It is quite quick on lookups. I have set 256 slots in each radix tree node. Each empty slot
contains a NULL pointer. If tree is three levels deep then the most significant six bits will
be used to find the appropriate slot in the root node. The next six bits then index the node
in the middle node, and the least significant bits will indicate the slot contains a pointer to
the actual value (VM page). Nodes with zero children are not present in tree.
The first two diagrams in figure 2.2.1 shows leaf node that contains number of slots. Each
of which contain a pointer to VM page or NULL. The third diagram displays three radix
nodes and 257 VM pages. Each node has 256 children (VM pages), so when 257th vm
page is inserted by a process then the radix tree structure creates two new radix nodes,
one is for holding a newly created VM page and another is for increasing tree level .

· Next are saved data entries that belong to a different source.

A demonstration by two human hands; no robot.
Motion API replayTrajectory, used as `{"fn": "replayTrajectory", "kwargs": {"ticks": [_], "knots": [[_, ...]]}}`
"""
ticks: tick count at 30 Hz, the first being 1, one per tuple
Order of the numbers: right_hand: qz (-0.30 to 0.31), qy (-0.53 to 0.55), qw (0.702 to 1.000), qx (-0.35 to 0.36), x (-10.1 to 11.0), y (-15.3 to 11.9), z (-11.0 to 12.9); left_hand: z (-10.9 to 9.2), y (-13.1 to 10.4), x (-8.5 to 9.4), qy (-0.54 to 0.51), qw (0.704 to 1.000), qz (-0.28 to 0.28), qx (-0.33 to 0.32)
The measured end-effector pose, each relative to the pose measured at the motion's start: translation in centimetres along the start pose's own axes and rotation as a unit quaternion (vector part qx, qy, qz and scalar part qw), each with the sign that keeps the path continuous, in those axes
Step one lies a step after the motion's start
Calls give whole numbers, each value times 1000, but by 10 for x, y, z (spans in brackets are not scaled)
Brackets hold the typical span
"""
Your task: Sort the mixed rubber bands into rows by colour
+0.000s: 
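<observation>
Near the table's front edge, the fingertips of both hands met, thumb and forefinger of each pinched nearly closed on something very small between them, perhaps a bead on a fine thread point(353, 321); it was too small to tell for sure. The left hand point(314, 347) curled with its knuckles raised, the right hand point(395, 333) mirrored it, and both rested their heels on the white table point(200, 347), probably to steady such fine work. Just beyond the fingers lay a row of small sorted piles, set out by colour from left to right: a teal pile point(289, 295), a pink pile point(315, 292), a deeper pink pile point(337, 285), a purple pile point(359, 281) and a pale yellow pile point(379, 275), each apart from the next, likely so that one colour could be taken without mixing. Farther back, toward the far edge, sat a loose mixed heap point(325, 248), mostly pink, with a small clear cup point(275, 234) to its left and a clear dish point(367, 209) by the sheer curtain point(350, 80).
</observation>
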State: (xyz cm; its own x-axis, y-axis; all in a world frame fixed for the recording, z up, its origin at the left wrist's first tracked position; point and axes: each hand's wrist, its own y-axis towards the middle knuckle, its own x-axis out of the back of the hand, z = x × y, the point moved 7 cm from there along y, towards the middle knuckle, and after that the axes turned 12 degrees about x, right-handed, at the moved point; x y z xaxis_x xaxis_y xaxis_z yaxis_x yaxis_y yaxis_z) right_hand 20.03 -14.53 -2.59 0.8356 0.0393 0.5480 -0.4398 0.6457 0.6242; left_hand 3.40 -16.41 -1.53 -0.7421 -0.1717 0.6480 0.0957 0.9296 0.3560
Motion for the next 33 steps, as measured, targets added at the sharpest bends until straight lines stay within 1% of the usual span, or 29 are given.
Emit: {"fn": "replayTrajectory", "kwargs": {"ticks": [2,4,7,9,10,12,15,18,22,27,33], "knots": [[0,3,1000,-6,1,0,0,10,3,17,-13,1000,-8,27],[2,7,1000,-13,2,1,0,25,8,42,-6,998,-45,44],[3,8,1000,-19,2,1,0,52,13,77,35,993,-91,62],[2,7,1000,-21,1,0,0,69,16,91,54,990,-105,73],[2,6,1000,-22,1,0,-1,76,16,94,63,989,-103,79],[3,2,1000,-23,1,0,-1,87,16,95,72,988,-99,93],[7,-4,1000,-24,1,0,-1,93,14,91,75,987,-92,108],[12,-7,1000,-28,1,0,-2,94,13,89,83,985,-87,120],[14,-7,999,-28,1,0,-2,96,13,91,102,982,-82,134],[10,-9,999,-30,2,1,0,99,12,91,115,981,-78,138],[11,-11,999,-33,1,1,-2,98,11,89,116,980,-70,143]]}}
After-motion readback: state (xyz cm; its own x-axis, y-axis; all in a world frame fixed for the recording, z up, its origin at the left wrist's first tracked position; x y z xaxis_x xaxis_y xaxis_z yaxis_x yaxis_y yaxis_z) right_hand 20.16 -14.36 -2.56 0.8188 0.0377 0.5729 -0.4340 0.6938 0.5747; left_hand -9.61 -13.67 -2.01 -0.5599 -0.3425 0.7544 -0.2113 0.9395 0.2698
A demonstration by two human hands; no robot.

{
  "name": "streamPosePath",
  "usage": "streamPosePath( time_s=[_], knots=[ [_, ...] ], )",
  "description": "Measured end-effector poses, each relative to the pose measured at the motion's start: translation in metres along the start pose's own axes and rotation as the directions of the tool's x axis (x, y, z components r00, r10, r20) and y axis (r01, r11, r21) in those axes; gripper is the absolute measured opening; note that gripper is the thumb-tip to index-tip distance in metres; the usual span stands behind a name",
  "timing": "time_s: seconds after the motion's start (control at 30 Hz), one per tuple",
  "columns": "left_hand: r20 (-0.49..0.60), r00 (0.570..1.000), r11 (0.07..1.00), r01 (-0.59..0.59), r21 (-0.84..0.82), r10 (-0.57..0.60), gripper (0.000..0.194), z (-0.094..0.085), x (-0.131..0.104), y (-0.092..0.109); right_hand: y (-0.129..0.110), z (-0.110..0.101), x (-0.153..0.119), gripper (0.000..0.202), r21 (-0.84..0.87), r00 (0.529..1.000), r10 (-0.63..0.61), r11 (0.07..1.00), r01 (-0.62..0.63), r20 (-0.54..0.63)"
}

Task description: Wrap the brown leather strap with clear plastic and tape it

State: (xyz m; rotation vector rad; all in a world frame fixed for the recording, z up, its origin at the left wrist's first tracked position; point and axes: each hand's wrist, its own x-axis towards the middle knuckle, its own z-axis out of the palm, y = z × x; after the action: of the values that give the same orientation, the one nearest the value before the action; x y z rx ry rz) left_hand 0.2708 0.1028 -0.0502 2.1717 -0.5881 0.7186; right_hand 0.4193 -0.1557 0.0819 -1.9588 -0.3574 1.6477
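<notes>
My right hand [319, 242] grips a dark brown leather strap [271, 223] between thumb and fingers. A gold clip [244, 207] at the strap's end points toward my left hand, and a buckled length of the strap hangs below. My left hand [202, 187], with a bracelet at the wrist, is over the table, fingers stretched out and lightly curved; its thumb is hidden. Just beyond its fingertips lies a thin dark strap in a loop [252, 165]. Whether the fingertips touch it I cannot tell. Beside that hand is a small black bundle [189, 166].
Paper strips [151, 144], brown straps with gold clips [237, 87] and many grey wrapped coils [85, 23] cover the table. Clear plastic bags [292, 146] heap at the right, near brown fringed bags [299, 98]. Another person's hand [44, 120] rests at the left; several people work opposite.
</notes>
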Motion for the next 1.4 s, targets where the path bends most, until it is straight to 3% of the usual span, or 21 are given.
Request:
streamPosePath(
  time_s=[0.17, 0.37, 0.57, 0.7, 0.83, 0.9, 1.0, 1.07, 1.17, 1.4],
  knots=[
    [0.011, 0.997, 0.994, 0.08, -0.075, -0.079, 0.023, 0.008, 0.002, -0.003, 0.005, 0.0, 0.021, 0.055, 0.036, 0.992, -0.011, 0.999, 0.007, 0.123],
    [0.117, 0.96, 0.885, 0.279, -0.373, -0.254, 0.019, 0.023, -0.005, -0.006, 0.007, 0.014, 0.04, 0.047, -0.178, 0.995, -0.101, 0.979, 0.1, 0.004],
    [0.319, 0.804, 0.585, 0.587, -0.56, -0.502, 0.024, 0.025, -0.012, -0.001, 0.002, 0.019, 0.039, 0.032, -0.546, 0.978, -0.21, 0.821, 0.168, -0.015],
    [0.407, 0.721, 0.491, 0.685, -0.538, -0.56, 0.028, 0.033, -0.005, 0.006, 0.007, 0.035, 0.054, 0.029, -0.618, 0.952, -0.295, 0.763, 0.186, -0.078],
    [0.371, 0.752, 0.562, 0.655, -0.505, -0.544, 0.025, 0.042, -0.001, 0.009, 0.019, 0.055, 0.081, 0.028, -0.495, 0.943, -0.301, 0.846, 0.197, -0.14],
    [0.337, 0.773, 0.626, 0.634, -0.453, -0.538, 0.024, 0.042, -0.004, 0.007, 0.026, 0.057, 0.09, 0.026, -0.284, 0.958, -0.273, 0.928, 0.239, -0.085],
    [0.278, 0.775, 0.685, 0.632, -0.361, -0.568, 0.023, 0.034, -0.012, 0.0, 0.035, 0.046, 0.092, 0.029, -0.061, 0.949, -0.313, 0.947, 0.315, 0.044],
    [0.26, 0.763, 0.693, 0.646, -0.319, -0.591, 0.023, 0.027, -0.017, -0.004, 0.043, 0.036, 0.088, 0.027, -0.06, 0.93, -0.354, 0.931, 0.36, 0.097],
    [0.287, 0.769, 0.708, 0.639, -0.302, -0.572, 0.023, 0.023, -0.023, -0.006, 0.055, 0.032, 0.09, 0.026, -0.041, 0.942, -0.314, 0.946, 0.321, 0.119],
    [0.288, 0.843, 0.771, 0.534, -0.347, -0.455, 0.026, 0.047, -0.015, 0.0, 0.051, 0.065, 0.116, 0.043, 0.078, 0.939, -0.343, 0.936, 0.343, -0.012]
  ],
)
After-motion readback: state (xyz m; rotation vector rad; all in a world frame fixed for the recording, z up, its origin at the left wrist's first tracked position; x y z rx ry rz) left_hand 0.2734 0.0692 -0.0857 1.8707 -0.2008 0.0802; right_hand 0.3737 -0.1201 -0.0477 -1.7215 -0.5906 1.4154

Radix_Node1 holds the address of Radix_Node0 and Radix_Node2. Radix_Node0 and
Radix_Node2 contain VM pages. The fourth diagram shows that Radix_Node1 can hold
up to 256 radix nodes address.
None of the radix tree functions perform internal locking mechanism. We have to take
care that multiple threads do not corrupt the tree.
9
Figure 2.2.1: Radix tree implementation
10
Chapter 3
OVERVIEW OF VIRTUAL MEMORY
3.1 Virtual memory and related terms
Memory-management system is a heart of any operating system. Main memory is the
primary memory, while the secondary storage or backing storage is a next level of data
storage.
Each process operates on a virtual machine that means each process has its own virtual
address space. A virtual address space is a range of memory locations that a process
references independently of the physical memory presents in the system. In other words,
the virtual address space of a process is independent of the physical address space of the
CPU. Address translation is required to translate virtual address to physical address. One
process cannot alter another process’s virtual address space that is why we need memorymanagement unit. Virtual memory allows larger program to run on machine with smaller
memory configuration than the program size [2].
Each page of virtual memory is marked as resident or non-resident. When a process
references a nonresident page, page fault is generated. Paging is a process that serve page
fault and bring the required page into memory. Fetch policy, placement policy and
replacement policy are used to manage paging process.
11
3.2 Overview of FreeBSD virtual memory
Figure 3.2 .1: Layout of virtual address space [2]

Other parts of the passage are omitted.